If that sounds futuristic, that's because it is. Currently, Rush is only testing out the tech in what Lensing calls "peripheral" or "adjacent" areas of clinical applications that don't have direct implications on patient health, such as communication between a nurse and doctor.
All types of hospitals (rural, urban, teaching, specialty, etc.) can benefit, according to Lensing. "The hospitals run the gamut," she said, noting one commonality between interested providers is that they have a C-suite technology executive who wants to digitize their interactions with patients and the patient experience.
Is it safe?
But with 5G expansion comes heightened health concerns, with some health advocates worried about beaming low-millimeter wave radiation all around the country's sickest and most vulnerable citizens.
Some health advocates are concerned about the lack of concrete research into 5G's radioactive effect — especially when placed so close to patients.
A 10-year, $30 million National Toxicology Program study found evidence that male rats exposed to high levels of cellular radiation developed cancerous heart and brain tumors, though researchers clarified it is hard to extrapolate human repercussions from the results.
5G differs from the 2G and 3G radiofrequency radiation used in the study. It depends on the deployment of dense wireless networks and hundreds of thousands of new small cells, meaning there will be more energy traveling through the high-frequency spectrum through the air, headed toward smaller transmitters in the home, workplace and, now, the hospital.
"5G is an emerging technology that hasn't really been defined yet. From what we currently understand, it likely differs dramatically from what we studied," Michael Wyde, lead toxicologist on the NTP study, said.
5G broadcasts on gigahertz millimeter wave bands, a section of the spectrum that has never been used before for cellular communication. These tiny, high-frequency waves bounce off buildings (prompting the use of small cells to get around this issue) but tend to be absorbed by natural things like plants, rain and the outer layer of human skin, experts say.
Potential skin, eye, systemic metabolic signaling through skin sensors, negative heat and cancerous effects are concerning, according to doctor group Physicians for Safe Technology, although there's little-to-no evidence (and little-to-no research) about the detrimental effects of radiofrequency on human health.

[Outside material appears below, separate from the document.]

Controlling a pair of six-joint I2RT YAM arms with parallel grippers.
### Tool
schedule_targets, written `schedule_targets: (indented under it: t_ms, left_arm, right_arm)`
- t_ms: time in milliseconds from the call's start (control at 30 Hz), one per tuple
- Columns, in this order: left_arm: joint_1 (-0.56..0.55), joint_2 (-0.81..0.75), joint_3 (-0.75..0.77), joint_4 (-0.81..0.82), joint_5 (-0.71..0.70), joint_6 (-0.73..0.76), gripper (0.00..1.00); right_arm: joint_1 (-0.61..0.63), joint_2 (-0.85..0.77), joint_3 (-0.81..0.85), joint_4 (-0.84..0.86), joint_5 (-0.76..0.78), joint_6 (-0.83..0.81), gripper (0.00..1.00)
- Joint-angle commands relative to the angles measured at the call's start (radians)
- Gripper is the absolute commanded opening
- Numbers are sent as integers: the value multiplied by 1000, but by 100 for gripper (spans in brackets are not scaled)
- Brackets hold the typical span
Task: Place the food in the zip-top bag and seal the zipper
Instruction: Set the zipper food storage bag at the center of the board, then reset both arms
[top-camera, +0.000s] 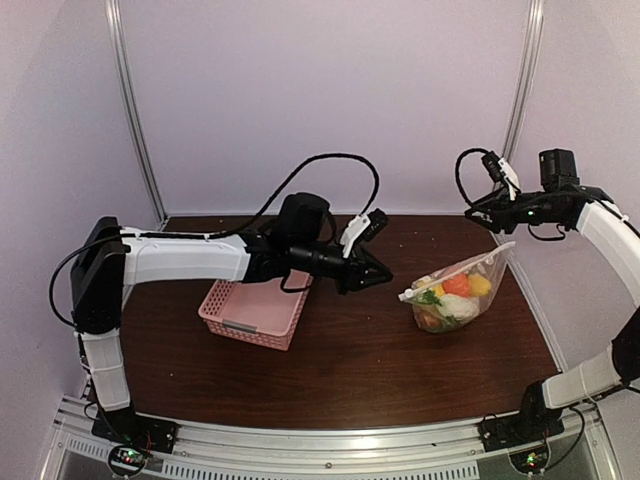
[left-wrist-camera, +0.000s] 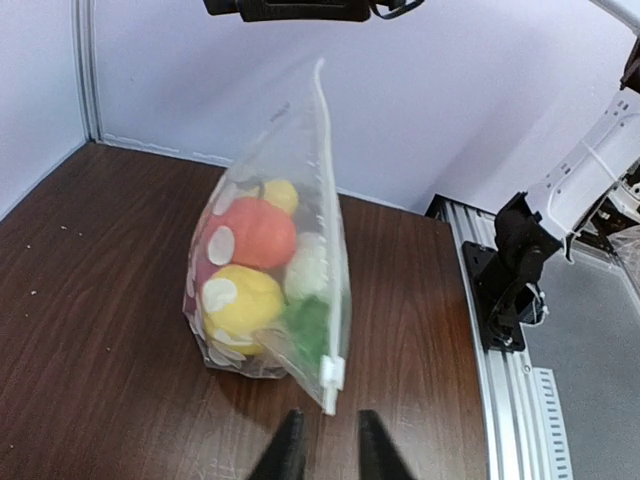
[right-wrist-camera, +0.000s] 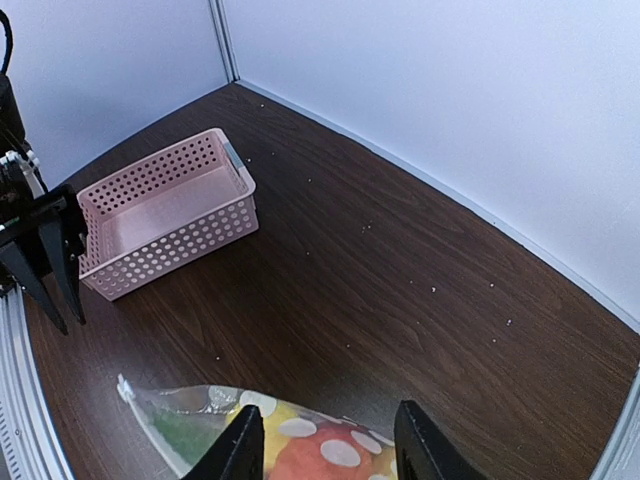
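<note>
The zip-top bag (top-camera: 455, 295) stands on the table at the right, dotted and clear. The food is inside it: a yellow piece (left-wrist-camera: 240, 300), a red-orange one (left-wrist-camera: 255, 232), a white one (left-wrist-camera: 305, 270) and a green one (left-wrist-camera: 305, 325). The zipper (left-wrist-camera: 325, 220) runs up the bag's edge, with a white slider (left-wrist-camera: 333, 372) at its lower end. My left gripper (left-wrist-camera: 332, 455) is open, and its tips are just short of that slider end, touching nothing. My right gripper (right-wrist-camera: 330, 445) is wide open above the bag's raised far corner (top-camera: 505, 247), and the bag (right-wrist-camera: 300, 445) shows below its fingers.
A pink lattice basket (top-camera: 255, 310) sits empty under my left arm, left of the bag; it also shows in the right wrist view (right-wrist-camera: 165, 215). The table's right edge with a metal rail (left-wrist-camera: 510, 390) and the right arm's base lies close beside the bag.
</note>
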Motion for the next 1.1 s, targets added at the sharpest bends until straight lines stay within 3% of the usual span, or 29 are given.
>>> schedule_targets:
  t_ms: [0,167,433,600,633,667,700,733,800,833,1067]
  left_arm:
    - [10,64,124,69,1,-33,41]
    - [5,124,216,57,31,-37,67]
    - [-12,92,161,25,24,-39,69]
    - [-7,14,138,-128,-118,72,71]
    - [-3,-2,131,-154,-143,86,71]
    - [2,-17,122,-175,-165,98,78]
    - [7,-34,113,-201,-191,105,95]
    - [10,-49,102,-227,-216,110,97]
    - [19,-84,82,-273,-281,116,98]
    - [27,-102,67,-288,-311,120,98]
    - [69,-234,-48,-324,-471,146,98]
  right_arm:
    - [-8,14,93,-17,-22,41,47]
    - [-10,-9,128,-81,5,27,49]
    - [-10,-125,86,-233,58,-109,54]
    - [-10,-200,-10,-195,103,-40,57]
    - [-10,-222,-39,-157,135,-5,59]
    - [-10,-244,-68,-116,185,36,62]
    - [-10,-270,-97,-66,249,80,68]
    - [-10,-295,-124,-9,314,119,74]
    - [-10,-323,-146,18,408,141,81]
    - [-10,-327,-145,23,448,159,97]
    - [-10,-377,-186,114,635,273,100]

"We are flying blindly here on health and safety," Sen. Richard Blumenthal, R-Conn., said at a Senate Commerce, Science and Transportation Committee hearing in February after industry representatives noted that, to their knowledge, there are no industry-backed studies right now.
"The standards for 5G have not been developed yet," SHLB Coalition's Windhausen told Healthcare Dive, though he noted there hasn't been any hard evidence cellular radiation causes negative health benefits. "If you're looking at the power level we're already being bombarded with huge amounts. There hasn't been any proof that TV signals have caused any harm."

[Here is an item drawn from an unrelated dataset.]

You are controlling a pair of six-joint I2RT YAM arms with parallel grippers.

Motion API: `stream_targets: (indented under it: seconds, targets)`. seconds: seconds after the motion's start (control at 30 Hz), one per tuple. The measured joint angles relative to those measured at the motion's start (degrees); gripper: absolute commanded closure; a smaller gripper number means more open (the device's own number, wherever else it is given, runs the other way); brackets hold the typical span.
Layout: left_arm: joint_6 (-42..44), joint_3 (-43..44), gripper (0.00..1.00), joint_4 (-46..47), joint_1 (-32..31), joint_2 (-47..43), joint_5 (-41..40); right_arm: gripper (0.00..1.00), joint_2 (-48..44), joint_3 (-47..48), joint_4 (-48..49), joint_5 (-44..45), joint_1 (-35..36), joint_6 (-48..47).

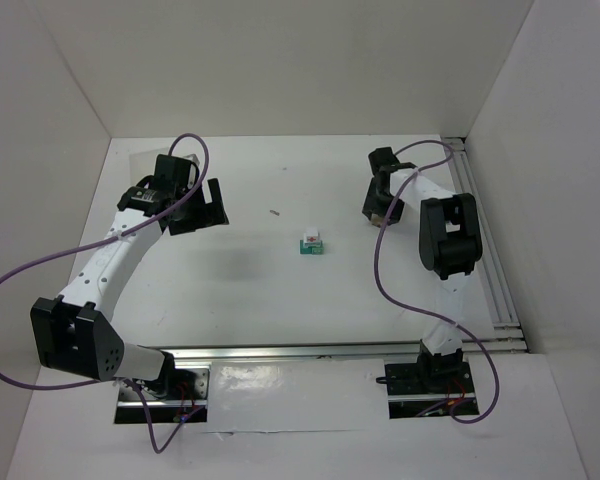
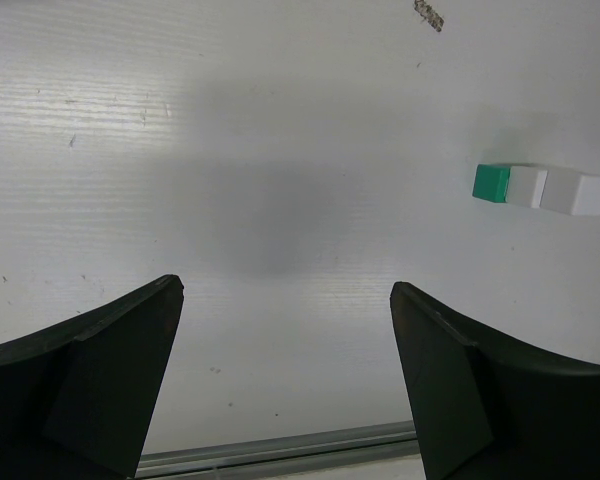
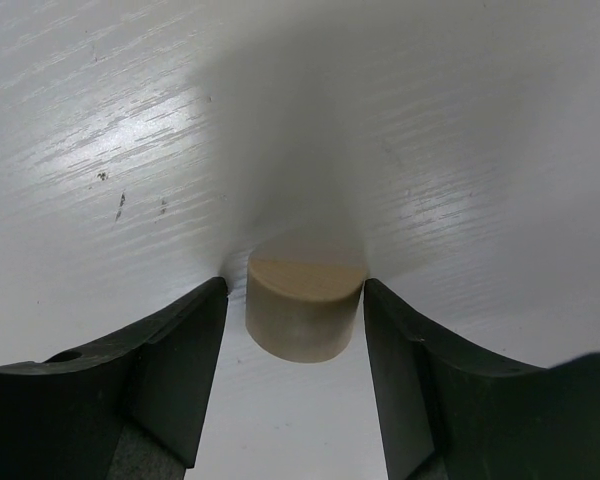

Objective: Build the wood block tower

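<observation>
Two blocks are stacked at the middle of the tabletop (image 1: pixel 250 290), white cube (image 2: pixel 565 191) on teal cube (image 2: pixel 491 183), and one remains: the tan cylinder (image 3: pixel 305 305) toward the right edge, standing inside the half-open right pincer (image 3: pixel 295 290), not yet gripped, while the left pincer (image 2: pixel 287 288) is wide and empty.

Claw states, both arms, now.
Left claw: open, empty.
Right claw: open, straddling the tan cylinder, a gap showing on one side; not gripped yet.
</observation>
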Motion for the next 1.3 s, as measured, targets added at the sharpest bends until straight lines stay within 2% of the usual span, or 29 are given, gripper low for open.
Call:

Most federal and industry officials largely discount fears of negative health effects, arguing radiation exposure is minimal if it exists at all and that there's been little change in incidences of brain cancer in recent years despite the skyrocketing adaptation of cell phones. And the mainstream scientific community has found no causal link between radiofrequency fields below the Federal Communications Commission exposure limits and adverse health effects, according to the FDA and the World Health Organization.

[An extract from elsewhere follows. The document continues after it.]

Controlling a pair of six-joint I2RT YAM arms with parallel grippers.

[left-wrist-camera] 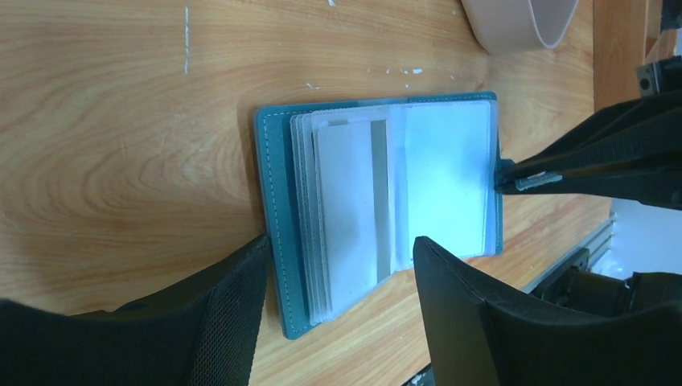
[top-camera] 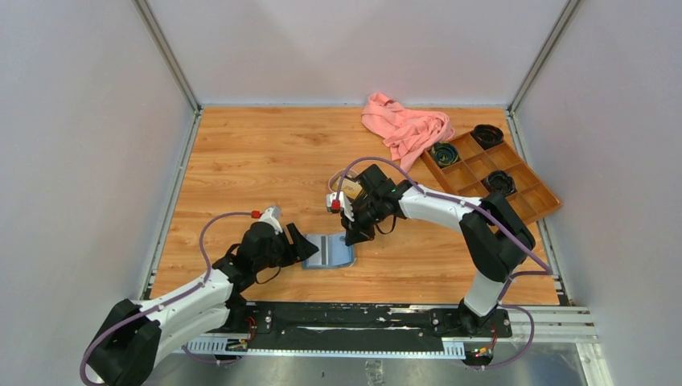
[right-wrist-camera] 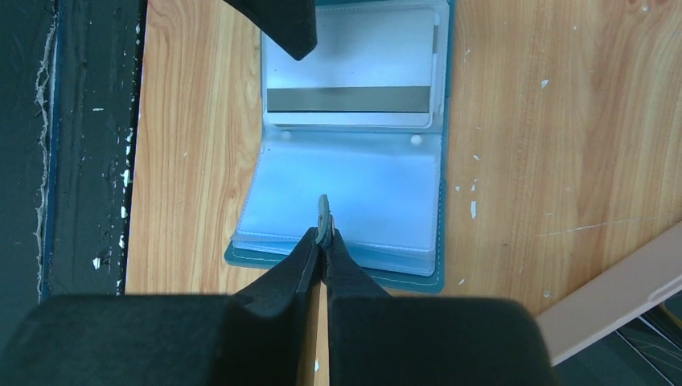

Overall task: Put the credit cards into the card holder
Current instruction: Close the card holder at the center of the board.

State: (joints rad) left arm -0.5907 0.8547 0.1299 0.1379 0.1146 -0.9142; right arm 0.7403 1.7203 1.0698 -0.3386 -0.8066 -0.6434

Both Rab and Lensing agreed on the need for future research on 5G specifically. In Lensing's opinion, 5G expansion shouldn't have markedly different effects on America's health than 4G, 3G or 2G cellular adoption have in the past, though experts still aren't entirely sure about long-term ramifications due to the dearth of research.
"Is 4G radiation today going to be less powerful or more powerful than 5G radiation tomorrow? I couldn't find one study on 4G radiation," Lensing said. "Could you?"